How to complete this task: Every line below between the one holding "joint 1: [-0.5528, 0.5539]" and the one holding "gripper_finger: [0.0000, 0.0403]", inclusive, should be copied exactly, and no other line.

Given material:
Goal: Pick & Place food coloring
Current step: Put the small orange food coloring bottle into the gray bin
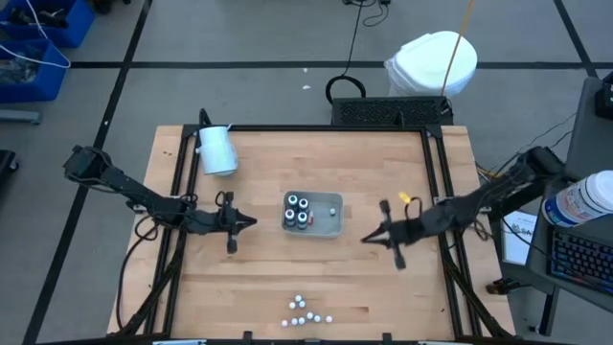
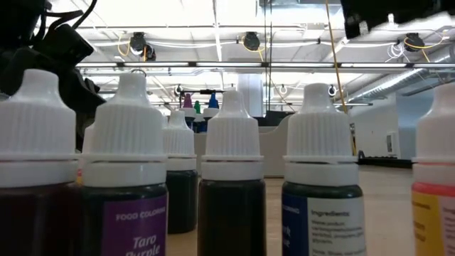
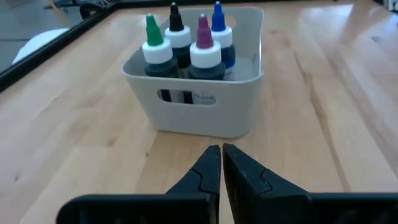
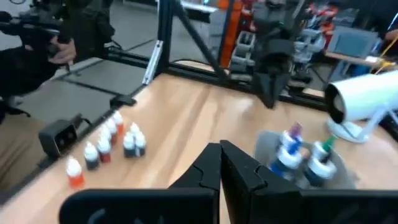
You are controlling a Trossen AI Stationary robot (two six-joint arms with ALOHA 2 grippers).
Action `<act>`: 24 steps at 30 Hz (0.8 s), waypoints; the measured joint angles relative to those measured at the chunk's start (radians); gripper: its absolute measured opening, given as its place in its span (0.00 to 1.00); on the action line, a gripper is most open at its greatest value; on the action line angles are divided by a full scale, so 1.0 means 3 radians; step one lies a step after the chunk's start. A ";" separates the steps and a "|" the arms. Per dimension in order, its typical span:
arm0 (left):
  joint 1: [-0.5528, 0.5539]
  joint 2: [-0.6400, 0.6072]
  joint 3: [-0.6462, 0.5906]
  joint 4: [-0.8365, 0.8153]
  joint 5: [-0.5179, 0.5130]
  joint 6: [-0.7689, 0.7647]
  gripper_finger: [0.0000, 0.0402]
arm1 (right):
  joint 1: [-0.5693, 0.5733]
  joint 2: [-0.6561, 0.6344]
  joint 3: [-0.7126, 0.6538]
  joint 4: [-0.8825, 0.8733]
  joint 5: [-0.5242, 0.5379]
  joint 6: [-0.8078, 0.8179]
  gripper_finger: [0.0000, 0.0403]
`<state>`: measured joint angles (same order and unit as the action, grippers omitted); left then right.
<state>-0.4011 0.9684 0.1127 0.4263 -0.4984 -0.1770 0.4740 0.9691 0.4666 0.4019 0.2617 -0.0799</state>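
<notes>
You are looking at a wooden table with a white cylinder lying near its far left corner. Your grey tray is sitting at the centre, holding four bottles upright. Left gripper is hovering just left of the tray, fingers together; right gripper is hovering to its right, also closed. More bottles are standing clustered at the near edge.

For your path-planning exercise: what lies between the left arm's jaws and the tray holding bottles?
Only bare wooden tabletop. The left wrist view shows the left gripper, jaws shut, facing the tray with nothing between.
</notes>
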 joint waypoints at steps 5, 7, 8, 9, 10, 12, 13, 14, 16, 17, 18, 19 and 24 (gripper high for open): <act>0.0000 0.0000 0.0000 0.0008 0.0001 -0.0006 0.05 | 0.0404 0.0890 0.0908 -0.0783 0.0470 0.0062 0.00; 0.0001 0.0000 0.0000 0.0007 0.0020 -0.0006 0.04 | 0.0546 0.1222 0.1296 -0.0985 0.0603 0.0106 0.00; 0.0001 0.0000 0.0000 0.0005 0.0027 -0.0007 0.04 | 0.0600 0.1372 0.1484 -0.1083 0.0617 0.0177 0.00; 0.0001 0.0000 0.0000 0.0004 0.0027 -0.0006 0.04 | 0.0645 0.1518 0.1652 -0.1194 0.0614 0.0267 0.00; 0.0001 0.0000 0.0000 -0.0002 0.0027 -0.0001 0.04 | 0.0682 0.1674 0.1808 -0.1287 0.0611 0.0372 0.00; 0.0001 0.0000 0.0000 -0.0020 0.0027 0.0090 0.04 | 0.0745 0.1953 0.2065 -0.1414 0.0591 0.0596 0.00; 0.0001 0.0000 0.0000 -0.0016 0.0025 0.0134 0.04 | 0.0773 0.2075 0.2171 -0.1469 0.0571 0.0690 0.00; 0.0001 0.0000 0.0000 -0.0014 0.0019 0.0176 0.05 | 0.0794 0.2190 0.2265 -0.1477 0.0529 0.0765 0.00; 0.0004 0.0000 0.0000 -0.0002 0.0002 0.0258 0.05 | 0.0834 0.2407 0.2415 -0.1440 0.0514 0.0891 0.01; 0.0005 0.0000 0.0000 0.0019 0.0003 0.0295 0.05 | 0.0850 0.2515 0.2494 -0.1436 0.0511 0.0937 0.03; 0.0005 0.0000 0.0000 0.0031 0.0001 0.0325 0.05 | 0.0862 0.2626 0.2580 -0.1441 0.0509 0.0982 0.05; 0.0005 0.0000 0.0000 0.0049 0.0000 0.0364 0.05 | 0.0874 0.2736 0.2661 -0.1431 0.0507 0.1008 0.08; 0.0005 -0.0001 0.0001 0.0172 0.0001 0.0626 0.05 | 0.0951 0.3100 0.2902 -0.1427 0.0505 0.1023 0.27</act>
<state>-0.3996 0.9680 0.1131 0.4778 -0.4980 0.0107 0.7594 1.8991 1.3371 -0.0261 0.4134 0.2272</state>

Response:
  joint 1: [-0.5528, 0.5539]
  joint 2: [-0.6400, 0.6072]
  joint 3: [-0.6462, 0.5906]
  joint 4: [-0.8365, 0.8153]
  joint 5: [-0.5179, 0.5130]
  joint 6: [-0.7689, 0.7647]
  gripper_finger: [0.0000, 0.0402]
arm1 (right):
  joint 1: [-0.5693, 0.5733]
  joint 2: [-0.6561, 0.6344]
  joint 3: [-0.7126, 0.6538]
  joint 4: [-0.8825, 0.8733]
  joint 5: [-0.5242, 0.5379]
  joint 6: [-0.8078, 0.8179]
  gripper_finger: [0.0000, 0.0403]

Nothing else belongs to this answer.